09/12/2010 : Séminaire du Département MIS : Minh-Quyen

par Laurent Krähenbühl - publié le

Le 09/12 à 15h à l’ INSA St Exupéry : M.Minh-Quyen, doctorant (2008-2011), donnera un séminaire intitulé :

Development of haptic interfaces for teleoperation system using pneumatic actuators

Résumé :

One of the thesis objectives is to investigate the possibility to use electro-pneumatic actuators in a teleoperation haptic device. Pneumatic systems have recently become more popular due to their advantages of high mass-to-force ratio, inert to magnetic field, cleanliness, easiness in compliance control and recent breakthroughs in valve technology. Instead of using classical proportional servovalves for the mass flow rate control, fast-switching on/off valves were chosen due to their low cost and small size. The purpose is to show that a good transparency in bilateral control can be obtained with these cheap components. The traditional method for controlling systems with solenoid valves is to use Pulse Width Modulation (PWM) to control the output mass flow rate of a solenoid valve. A main disadvantages of such a control is the chattering phenomenon due to the high frequency switching of the valve in steady state. The chattering problems can reduce drastically the valve’s lifetime and generate noises which may be disturbing for some applications. To overcome the PWM’s disadvantages and to efficiently control the switching on/off valves, we present a new control method, which is based on hybrid control theory. For this strategy, a control vector, depending on the number of possible configurations for the solenoid valves, is defined. The hybrid control has been successfully implemented in experiments on a one-degree-of-freedom master/slave telemanipulator. In experiments, it was observed that with the four-channel bilateral teleoperation control architecture employing this hybrid control algorithms, satisfactory force and position tracking between the master and the slave is obtained under both freemotion and contact-motion conditions.

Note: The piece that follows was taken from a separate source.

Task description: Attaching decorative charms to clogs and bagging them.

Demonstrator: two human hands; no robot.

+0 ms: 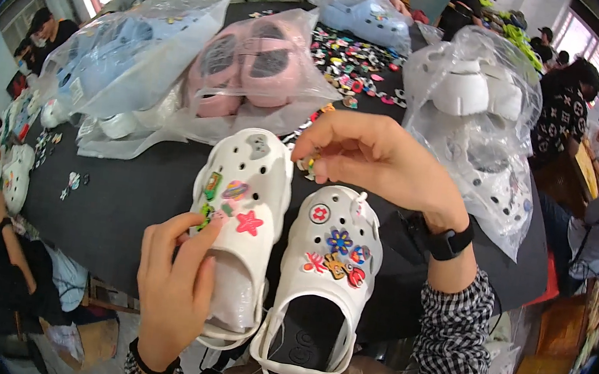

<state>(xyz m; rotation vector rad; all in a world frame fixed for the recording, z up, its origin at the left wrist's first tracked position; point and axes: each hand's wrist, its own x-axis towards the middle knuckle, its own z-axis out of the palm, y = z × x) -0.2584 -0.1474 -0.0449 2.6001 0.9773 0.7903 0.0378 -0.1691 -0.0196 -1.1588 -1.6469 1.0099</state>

The results are encouraging for future applications of hybrid control to multi-DOF, pneumatically-driven teleoperation systems. While the proposed hybrid control is based on a one-step-ahead prediction of pressures in the pneumatic chambers, an aspect of future work is to extend the control law to involve a multi-step prediction in order to improve the tracking performance. Finally, some nonlinear control strategies for pneumatic actuators with solenoid valves were developed but have not been implemented in teleoperation systems yet. This represents an alternative research path to be investigated.